In the data below, find the line containing "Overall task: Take", then set down that line and every later line up to and including the line containing "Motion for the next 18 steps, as", exactly.

───── Data section

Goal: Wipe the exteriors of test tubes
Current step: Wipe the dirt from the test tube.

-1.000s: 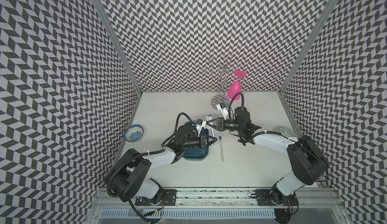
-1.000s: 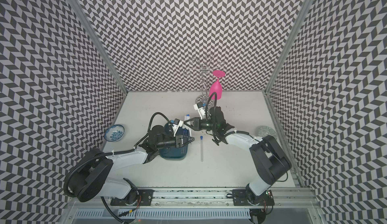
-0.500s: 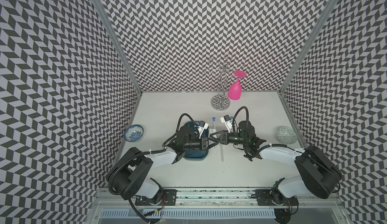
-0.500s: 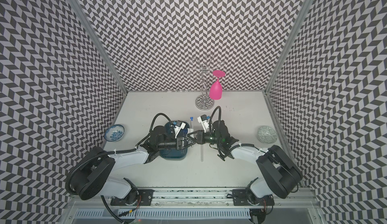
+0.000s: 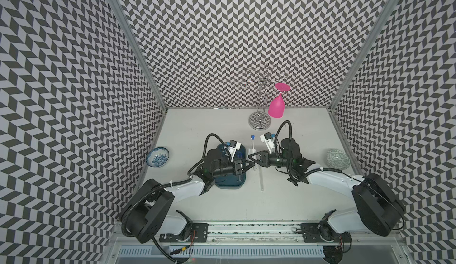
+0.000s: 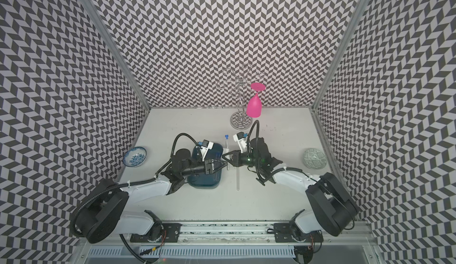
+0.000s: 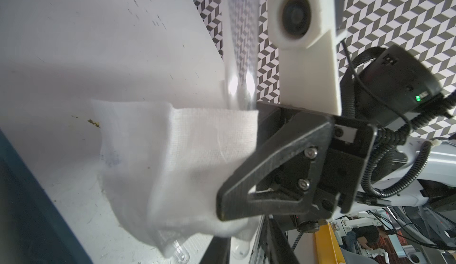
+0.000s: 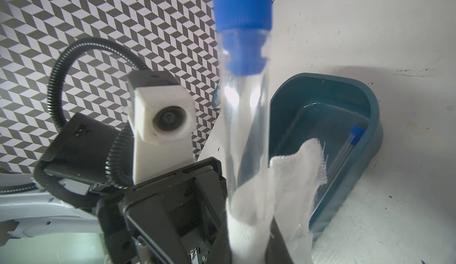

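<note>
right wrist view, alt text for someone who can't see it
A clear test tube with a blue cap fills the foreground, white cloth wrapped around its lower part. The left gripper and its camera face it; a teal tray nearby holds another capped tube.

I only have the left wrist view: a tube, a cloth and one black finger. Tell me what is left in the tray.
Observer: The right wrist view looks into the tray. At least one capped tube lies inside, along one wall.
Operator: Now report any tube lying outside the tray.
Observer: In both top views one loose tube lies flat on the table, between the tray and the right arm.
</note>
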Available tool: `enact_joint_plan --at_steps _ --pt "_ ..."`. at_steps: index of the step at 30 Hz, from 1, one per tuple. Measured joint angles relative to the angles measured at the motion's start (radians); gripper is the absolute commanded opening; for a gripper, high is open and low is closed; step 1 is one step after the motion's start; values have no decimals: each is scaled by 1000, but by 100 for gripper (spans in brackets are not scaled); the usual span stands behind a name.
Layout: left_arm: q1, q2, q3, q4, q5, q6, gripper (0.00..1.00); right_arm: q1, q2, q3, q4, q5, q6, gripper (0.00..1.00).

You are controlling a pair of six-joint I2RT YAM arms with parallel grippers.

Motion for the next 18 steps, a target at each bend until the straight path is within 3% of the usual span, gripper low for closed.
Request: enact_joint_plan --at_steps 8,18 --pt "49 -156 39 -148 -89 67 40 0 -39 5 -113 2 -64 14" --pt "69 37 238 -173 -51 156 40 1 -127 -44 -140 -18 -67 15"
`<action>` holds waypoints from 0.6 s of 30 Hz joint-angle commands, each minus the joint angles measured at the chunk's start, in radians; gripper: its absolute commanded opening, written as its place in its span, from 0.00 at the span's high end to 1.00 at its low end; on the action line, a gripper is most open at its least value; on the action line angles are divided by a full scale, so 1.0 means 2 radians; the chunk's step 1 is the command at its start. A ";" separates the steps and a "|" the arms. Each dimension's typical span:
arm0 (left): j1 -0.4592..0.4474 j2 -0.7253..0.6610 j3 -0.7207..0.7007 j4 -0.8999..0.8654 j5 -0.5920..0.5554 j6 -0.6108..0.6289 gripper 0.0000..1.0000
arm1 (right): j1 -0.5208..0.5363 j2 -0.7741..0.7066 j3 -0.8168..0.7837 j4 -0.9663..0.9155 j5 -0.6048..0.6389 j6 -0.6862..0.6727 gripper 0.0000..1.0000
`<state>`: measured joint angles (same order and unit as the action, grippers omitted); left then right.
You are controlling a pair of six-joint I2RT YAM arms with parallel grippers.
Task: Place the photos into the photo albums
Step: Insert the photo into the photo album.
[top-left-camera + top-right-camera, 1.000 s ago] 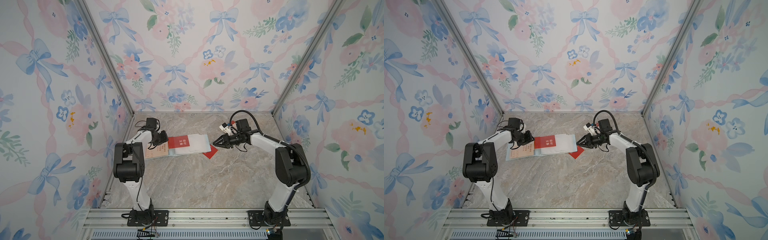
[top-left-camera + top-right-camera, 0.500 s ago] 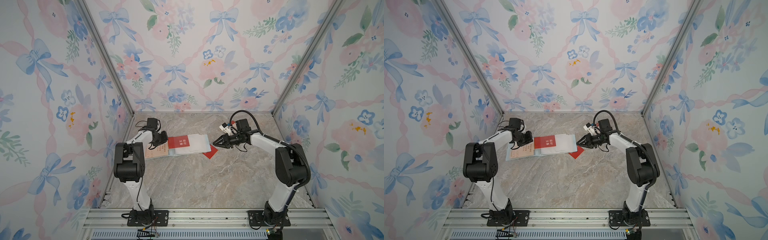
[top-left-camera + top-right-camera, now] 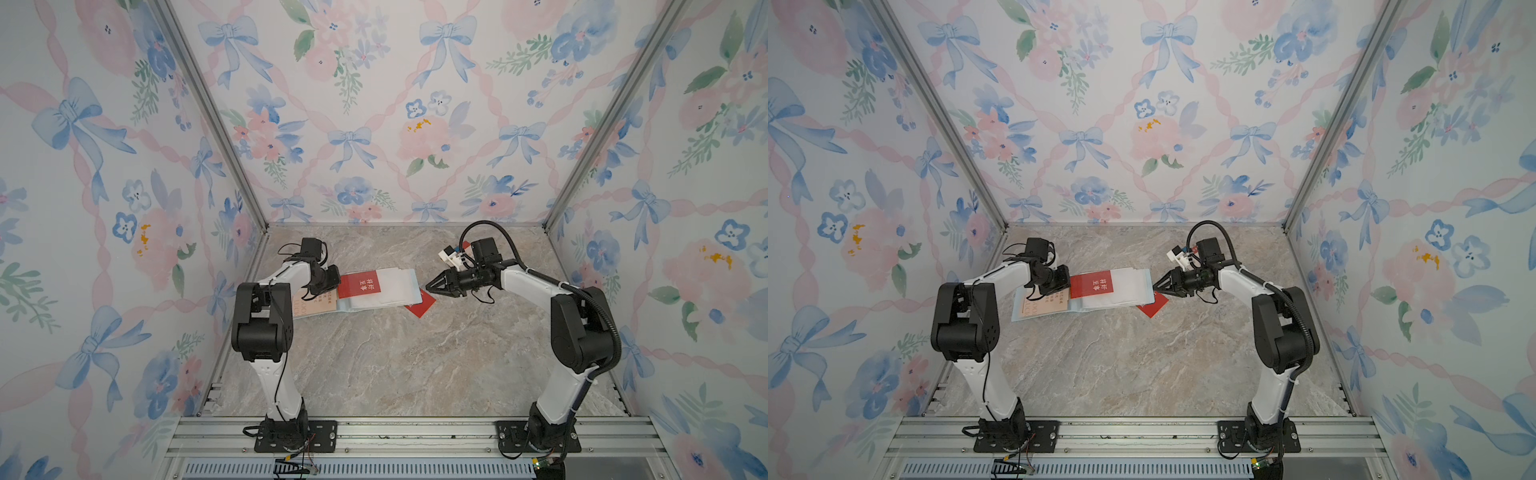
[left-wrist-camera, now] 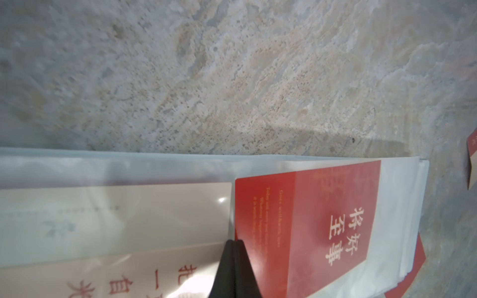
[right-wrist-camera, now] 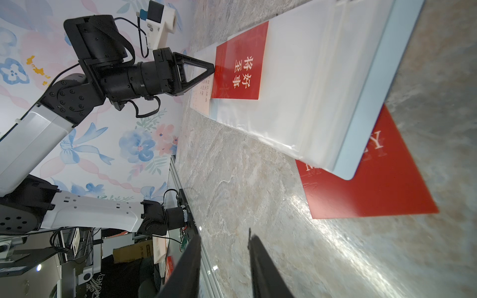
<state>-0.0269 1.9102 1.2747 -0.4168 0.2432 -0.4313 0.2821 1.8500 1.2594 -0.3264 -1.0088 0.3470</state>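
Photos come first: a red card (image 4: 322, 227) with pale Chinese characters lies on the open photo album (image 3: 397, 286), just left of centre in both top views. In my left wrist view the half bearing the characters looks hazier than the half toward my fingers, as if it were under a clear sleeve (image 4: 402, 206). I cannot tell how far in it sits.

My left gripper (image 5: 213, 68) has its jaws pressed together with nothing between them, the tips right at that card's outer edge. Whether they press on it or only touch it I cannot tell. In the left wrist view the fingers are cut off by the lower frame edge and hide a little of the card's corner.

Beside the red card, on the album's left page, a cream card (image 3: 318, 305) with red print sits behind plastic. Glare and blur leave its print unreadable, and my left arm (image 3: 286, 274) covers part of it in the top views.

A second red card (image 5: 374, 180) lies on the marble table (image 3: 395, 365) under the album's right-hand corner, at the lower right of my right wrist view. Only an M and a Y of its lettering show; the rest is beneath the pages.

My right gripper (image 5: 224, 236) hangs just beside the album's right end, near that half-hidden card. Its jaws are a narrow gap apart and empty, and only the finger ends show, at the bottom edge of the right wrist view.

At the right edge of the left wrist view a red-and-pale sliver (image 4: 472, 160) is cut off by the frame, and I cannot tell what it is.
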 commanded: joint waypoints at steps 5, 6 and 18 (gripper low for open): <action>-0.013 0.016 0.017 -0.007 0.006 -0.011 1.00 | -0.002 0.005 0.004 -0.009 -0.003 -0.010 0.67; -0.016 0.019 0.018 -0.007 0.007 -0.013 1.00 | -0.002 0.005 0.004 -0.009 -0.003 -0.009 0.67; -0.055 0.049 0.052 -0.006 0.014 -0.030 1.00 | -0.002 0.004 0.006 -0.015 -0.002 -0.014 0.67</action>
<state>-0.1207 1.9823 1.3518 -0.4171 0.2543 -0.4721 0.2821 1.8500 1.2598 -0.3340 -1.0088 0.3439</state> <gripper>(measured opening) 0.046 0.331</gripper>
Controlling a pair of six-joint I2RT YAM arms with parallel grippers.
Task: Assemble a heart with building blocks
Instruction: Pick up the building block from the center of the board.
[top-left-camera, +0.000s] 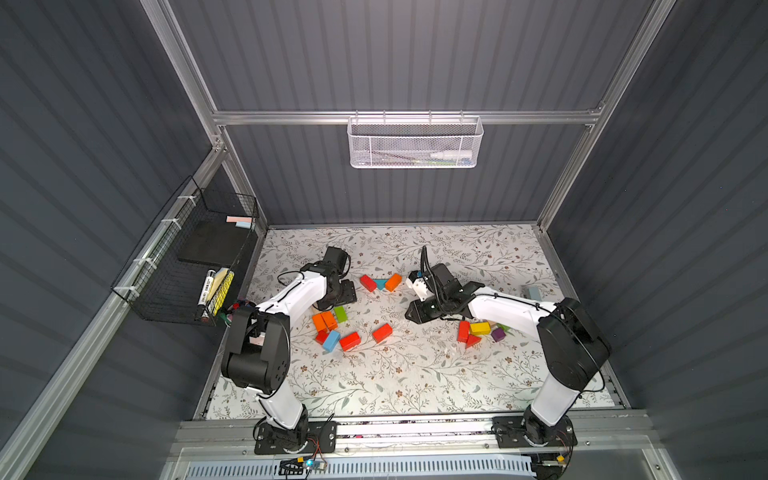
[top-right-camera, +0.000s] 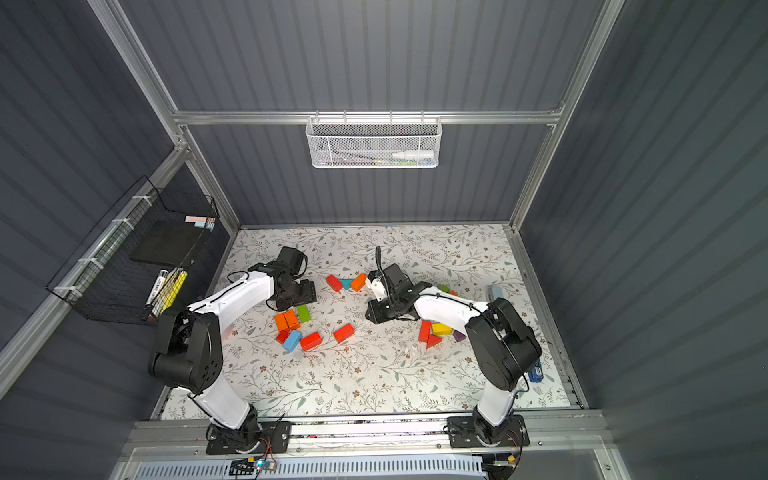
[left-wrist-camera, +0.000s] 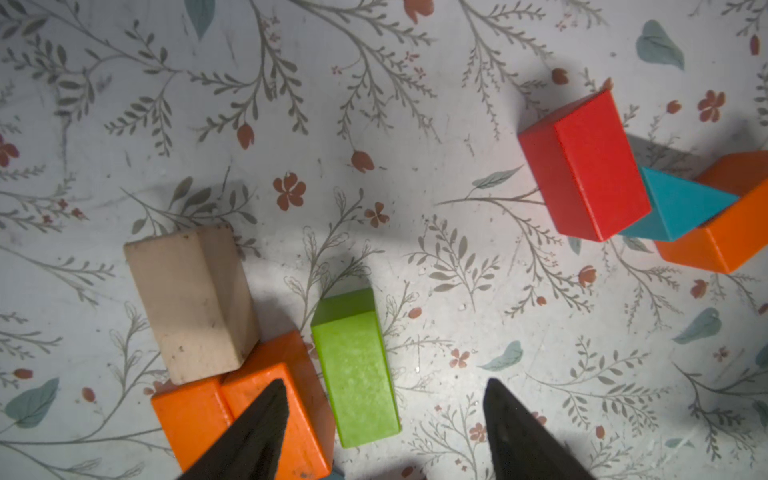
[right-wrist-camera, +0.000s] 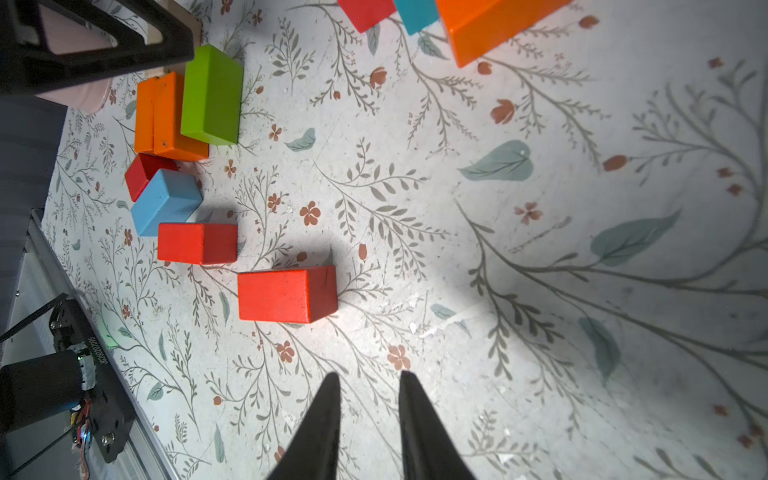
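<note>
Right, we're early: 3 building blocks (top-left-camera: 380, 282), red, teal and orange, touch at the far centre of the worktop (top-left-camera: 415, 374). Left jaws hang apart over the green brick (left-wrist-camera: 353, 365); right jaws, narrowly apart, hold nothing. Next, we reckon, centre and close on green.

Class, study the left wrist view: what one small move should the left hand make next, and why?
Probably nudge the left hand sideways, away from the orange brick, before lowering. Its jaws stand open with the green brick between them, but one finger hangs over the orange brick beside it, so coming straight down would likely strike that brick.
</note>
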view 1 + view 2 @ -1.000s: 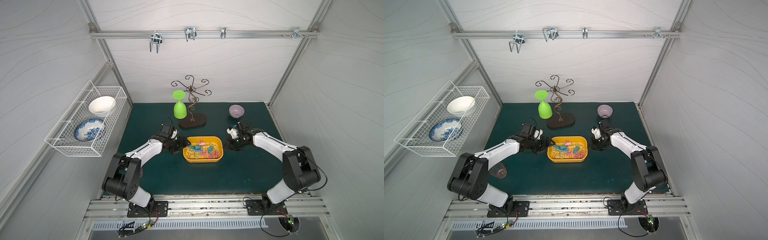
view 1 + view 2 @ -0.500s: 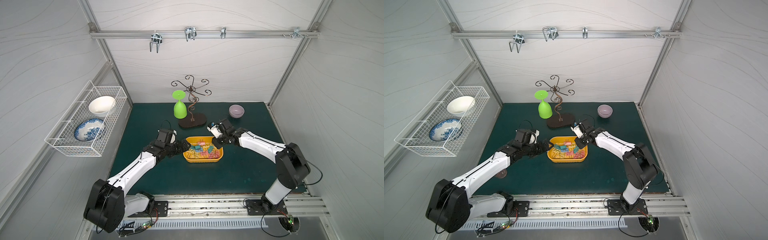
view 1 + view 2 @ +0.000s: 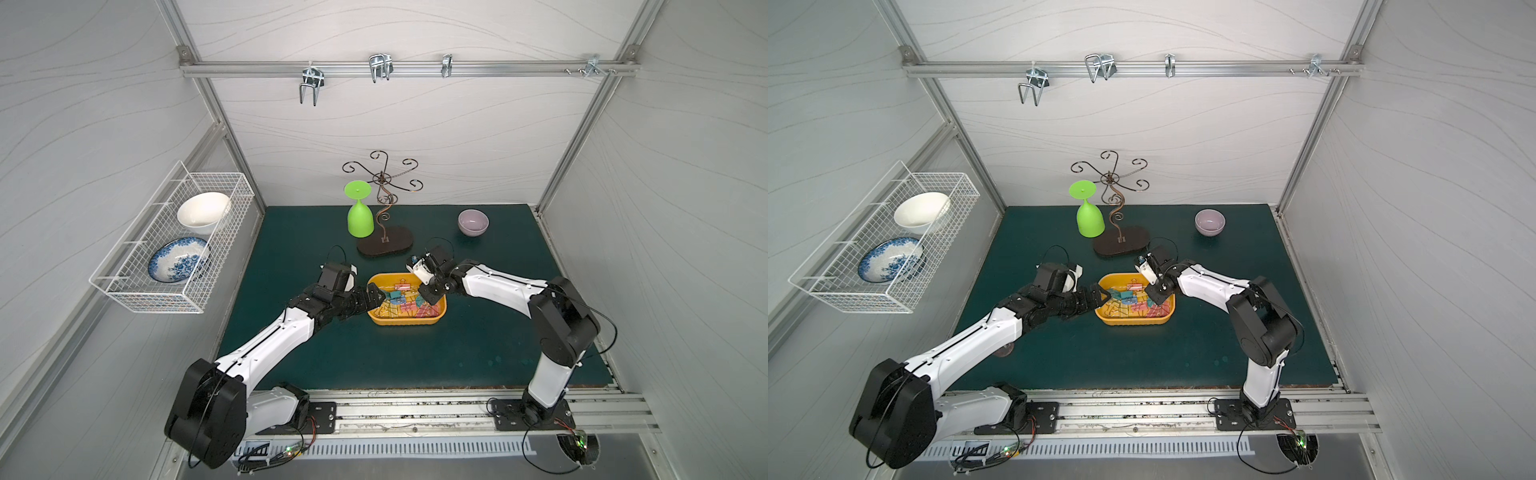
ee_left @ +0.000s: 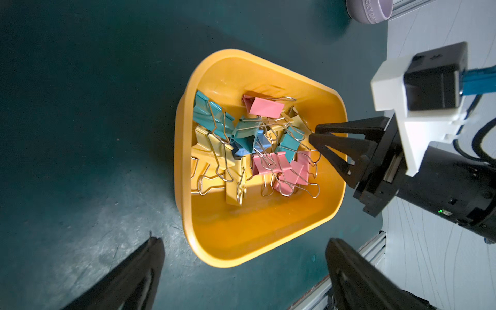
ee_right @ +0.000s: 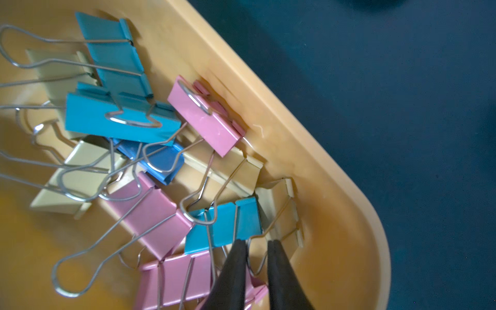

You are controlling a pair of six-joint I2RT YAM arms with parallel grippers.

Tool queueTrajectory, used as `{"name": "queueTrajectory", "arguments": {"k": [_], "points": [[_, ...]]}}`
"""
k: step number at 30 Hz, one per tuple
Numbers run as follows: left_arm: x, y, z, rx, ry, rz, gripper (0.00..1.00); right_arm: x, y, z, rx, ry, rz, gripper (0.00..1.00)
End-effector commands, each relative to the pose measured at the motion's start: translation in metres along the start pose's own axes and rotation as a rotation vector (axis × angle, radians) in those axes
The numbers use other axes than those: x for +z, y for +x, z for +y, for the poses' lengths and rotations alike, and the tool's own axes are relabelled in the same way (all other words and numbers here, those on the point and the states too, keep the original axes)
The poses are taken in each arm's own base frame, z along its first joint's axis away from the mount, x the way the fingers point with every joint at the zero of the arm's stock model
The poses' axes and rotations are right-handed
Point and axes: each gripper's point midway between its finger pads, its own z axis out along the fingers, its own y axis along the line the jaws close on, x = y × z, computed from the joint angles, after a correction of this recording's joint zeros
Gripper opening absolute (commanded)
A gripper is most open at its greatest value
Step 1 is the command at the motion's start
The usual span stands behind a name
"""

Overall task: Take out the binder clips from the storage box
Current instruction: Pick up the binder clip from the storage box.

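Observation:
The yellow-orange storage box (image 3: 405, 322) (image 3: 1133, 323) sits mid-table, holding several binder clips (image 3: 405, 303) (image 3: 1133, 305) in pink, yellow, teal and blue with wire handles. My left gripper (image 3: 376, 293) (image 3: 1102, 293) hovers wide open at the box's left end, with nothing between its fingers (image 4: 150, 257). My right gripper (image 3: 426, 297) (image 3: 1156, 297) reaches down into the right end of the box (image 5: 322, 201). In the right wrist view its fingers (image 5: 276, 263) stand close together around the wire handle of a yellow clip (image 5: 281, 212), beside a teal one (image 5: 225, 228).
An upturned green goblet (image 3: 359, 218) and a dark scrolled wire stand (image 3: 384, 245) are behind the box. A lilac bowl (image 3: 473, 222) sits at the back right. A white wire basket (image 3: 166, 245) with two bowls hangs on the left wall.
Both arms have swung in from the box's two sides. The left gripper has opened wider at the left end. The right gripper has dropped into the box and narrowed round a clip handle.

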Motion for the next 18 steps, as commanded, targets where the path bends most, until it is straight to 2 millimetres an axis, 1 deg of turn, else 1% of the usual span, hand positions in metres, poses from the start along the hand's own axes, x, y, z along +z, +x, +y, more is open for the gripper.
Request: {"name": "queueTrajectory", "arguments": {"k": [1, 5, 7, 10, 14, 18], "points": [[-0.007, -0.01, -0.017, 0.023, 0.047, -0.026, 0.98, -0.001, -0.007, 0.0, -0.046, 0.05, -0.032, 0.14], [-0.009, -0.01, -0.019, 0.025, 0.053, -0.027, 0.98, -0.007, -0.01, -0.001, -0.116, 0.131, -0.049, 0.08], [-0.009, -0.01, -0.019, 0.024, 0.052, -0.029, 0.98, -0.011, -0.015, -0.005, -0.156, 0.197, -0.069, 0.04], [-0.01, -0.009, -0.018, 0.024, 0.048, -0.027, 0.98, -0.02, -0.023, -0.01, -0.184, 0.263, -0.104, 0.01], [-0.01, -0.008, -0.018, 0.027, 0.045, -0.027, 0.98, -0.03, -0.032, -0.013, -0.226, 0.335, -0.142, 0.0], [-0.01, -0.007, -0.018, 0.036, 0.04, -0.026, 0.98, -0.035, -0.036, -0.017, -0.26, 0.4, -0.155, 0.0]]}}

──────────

Task response:
Overall task: Take out the binder clips from the storage box
Current instruction: Pick up the binder clip from the storage box.

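Observation:
The yellow-orange storage box (image 3: 405, 322) (image 3: 1133, 323) sits mid-table, holding several binder clips (image 3: 405, 303) (image 3: 1133, 305) in pink, yellow, teal and blue with wire handles. My left gripper (image 3: 376, 293) (image 3: 1102, 293) hovers wide open at the box's left end, with nothing between its fingers (image 4: 150, 257). My right gripper (image 3: 426, 297) (image 3: 1156, 297) reaches down into the right end of the box (image 5: 322, 201). In the right wrist view its fingers (image 5: 276, 263) stand close together around the wire handle of a yellow clip (image 5: 281, 212), beside a teal one (image 5: 225, 228).
An upturned green goblet (image 3: 359, 218) and a dark scrolled wire stand (image 3: 384, 245) are behind the box. A lilac bowl (image 3: 473, 222) sits at the back right. A white wire basket (image 3: 166, 245) with two bowls hangs on the left wall.
Both arms have swung in from the box's two sides. The left gripper has opened wider at the left end. The right gripper has dropped into the box and narrowed round a clip handle.
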
Motion for the next 18 steps, as commanded, targets where the path bends most, until it is straight to 2 millimetres an axis, 1 deg of turn, else 1% of the usual span, hand positions in metres, poses from the start along the hand's own axes, x, y, z along +z, +x, +y, more is open for the gripper.

This exercise has no more to it.